4. A method according to claim 3, wherein said inter-coding the current image to be detected comprises:

under the condition that the scene change detection result comprises that the current image to be detected does not undergo scene change relative to the latest M frame images in the short-term reference queue, inter-frame coding is carried out on the current image to be detected based on the image with the highest similarity with the current image to be detected in the M frame images;

and under the condition that the scene change detection result comprises that the current image to be detected does not undergo scene change relative to the latest N frames of images in the post long-term reference queue, inter-frame coding is carried out on the current image to be detected based on the image with the highest similarity with the current image to be detected in the N frames of images.

5. The method according to claim 1, wherein after the encoding mode corresponding to the scene change detection result is selected according to the scene change detection result to encode the current image to be detected, the method further comprises:

and updating the short-term reference queue based on the coded current image to be detected.

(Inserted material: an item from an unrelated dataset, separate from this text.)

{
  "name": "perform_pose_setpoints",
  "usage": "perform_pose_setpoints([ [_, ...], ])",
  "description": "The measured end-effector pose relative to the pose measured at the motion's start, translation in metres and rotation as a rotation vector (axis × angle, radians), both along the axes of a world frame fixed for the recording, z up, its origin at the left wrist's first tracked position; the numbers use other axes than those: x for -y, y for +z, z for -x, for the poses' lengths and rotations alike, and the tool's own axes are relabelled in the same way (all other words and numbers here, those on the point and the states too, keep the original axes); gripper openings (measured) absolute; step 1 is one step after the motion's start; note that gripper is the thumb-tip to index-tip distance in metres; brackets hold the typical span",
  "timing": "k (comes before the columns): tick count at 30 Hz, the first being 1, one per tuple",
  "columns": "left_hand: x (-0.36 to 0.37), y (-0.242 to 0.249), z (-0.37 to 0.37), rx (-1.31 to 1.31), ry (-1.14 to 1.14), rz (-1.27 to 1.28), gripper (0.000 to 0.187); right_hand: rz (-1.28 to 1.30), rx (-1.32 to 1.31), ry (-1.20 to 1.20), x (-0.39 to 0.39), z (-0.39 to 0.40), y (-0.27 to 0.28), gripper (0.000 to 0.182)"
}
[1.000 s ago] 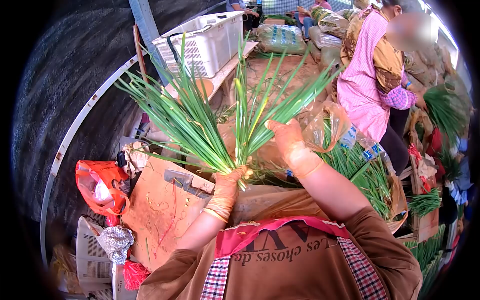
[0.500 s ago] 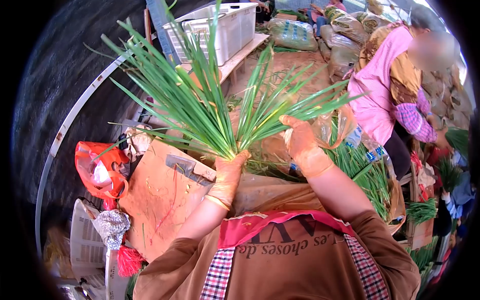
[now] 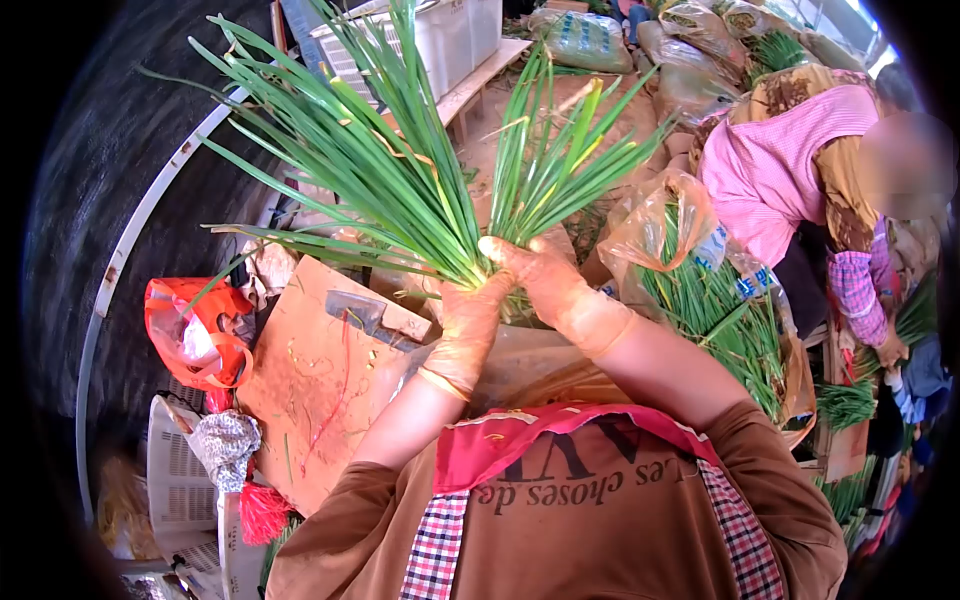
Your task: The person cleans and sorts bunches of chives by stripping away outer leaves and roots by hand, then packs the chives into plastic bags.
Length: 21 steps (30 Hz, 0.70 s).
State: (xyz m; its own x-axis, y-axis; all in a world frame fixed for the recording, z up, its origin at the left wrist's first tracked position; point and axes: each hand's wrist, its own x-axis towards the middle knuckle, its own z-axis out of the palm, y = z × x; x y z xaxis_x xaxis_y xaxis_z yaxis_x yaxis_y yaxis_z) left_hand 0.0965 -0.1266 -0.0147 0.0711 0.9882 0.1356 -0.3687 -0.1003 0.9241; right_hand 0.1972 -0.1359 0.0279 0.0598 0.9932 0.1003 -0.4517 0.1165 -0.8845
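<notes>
Both hands wear thin orange-tinted gloves. My left hand [image 3: 468,325] is closed round the lower ends of a large bunch of long green stalks [image 3: 400,190], whose leaves fan up and outward in two spreads. Against the base of the same bunch, my right hand [image 3: 545,280] grips from the right side, its fingers touching the stalks close to my left hand. Some leaf tips are yellow. Below and left of the hands lies a wooden board [image 3: 310,390] with a wide-bladed knife [image 3: 358,312] and a red string on it.
An orange bag [image 3: 200,335] sits left of the board. A plastic bag of green stalks [image 3: 720,320] is at the right. Behind stand a white crate [image 3: 460,45] on a bench and filled sacks [image 3: 580,40]. A person in a pink checked garment [image 3: 780,160] bends over at the right.
My right hand has moved left and down from the leaves to the base of the bunch, beside my left hand. The person at the right has bent lower.
</notes>
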Motion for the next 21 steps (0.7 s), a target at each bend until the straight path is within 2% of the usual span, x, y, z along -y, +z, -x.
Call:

6. The method of claim 5, wherein the updating the short-term reference queue based on the encoded current image to be detected comprises:

decoding the coded current image to be detected;

and updating the decoded current image to be detected to the short-term reference queue.

7. The method of claim 1, wherein generating the post long-term reference queue from the short-term reference queue comprises:

determining a most recent frame of image in the short-term reference queue;

and adding the determined latest frame image to the post long-term reference queue.

8. An image encoding apparatus for use in a screen sharing scene, comprising:

and the encoding module is used for encoding the current image to be detected by selecting an encoding mode corresponding to the scene change detection result according to the scene change detection result.

9. A computer device comprising a memory, a processor, wherein the memory stores a computer program, which when executed by the processor, implements the image encoding method according to any of claims 1-7.

10. A computer readable storage medium having stored thereon a computer program, which, when executed by a processor, implements the image encoding method according to any of claims 1-7.